Desire. Passion. My heartbeat. All gone. Along with it the joy in my spirit that my smile was attached to. As I got dressed and ready for yet another day, that to be honest, I didn’t want to do, (insert the movie Groundhog Day here), I welcomed the hot tears and let them stream down my freshly made up face.

That morning as I went about the ritual of lighting our candles in our home that serves as a reminder that I am to shine His Light to those I love most, I could feel the weight of my heavier heart as it sunk deeper inside of me. Thoughts of being a horrible Mommy for not wanting to be a stay at home Mommy that day and resentment for being stretched too thin without a much needed break crept into my heart.

These words came to my heart as I remember reading them from Lysa (yes, I know…I read a lot of Lysa’s words!!), “Bad moments don’t make bad Mommys.” She has such a great way of putting words into those very complex emotions we all feel. Goff, my husband, and I sat down to put steps in place to reinvent how our family could function healthier.
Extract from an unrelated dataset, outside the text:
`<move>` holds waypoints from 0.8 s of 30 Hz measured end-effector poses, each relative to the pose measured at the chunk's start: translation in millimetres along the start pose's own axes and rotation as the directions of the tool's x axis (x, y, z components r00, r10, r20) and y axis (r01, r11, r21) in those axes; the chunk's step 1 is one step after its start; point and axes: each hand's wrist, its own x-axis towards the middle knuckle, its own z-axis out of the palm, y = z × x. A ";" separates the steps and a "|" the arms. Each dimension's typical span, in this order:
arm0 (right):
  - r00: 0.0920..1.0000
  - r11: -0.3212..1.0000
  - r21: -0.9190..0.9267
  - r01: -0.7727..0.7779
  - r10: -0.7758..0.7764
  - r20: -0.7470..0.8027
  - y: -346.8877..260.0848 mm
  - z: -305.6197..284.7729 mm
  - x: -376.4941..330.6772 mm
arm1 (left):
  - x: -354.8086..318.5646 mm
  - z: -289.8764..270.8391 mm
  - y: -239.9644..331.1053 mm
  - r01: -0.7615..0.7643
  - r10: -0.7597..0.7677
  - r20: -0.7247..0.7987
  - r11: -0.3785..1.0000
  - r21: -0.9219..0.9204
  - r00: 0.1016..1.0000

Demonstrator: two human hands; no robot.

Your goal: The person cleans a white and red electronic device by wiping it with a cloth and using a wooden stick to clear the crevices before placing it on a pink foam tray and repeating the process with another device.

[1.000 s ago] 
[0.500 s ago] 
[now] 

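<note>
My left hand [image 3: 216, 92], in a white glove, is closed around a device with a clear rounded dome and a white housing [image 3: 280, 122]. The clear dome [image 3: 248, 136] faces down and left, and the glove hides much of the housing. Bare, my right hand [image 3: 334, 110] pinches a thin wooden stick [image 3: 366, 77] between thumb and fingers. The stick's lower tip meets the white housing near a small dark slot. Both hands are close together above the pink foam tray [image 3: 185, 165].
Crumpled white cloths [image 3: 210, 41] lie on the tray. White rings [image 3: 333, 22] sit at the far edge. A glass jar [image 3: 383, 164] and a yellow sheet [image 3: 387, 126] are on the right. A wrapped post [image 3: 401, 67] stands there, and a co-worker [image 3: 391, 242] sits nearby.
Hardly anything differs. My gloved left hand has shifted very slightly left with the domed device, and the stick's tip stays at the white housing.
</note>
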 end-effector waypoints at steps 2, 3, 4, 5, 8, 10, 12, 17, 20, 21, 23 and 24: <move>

Changes are moving us forward and transitions for our family are coming. (Prayers regarding these changes are much appreciated..but that is another post one day).

Through this process I feel that my peace, passioned purpose and joy are finding their way back to me…along with that missing smile.

As we approach this Mother’s Day weekend, I honor, respect, support, applaud, encourage, pray over and love each woman blessed to be known as Mommy!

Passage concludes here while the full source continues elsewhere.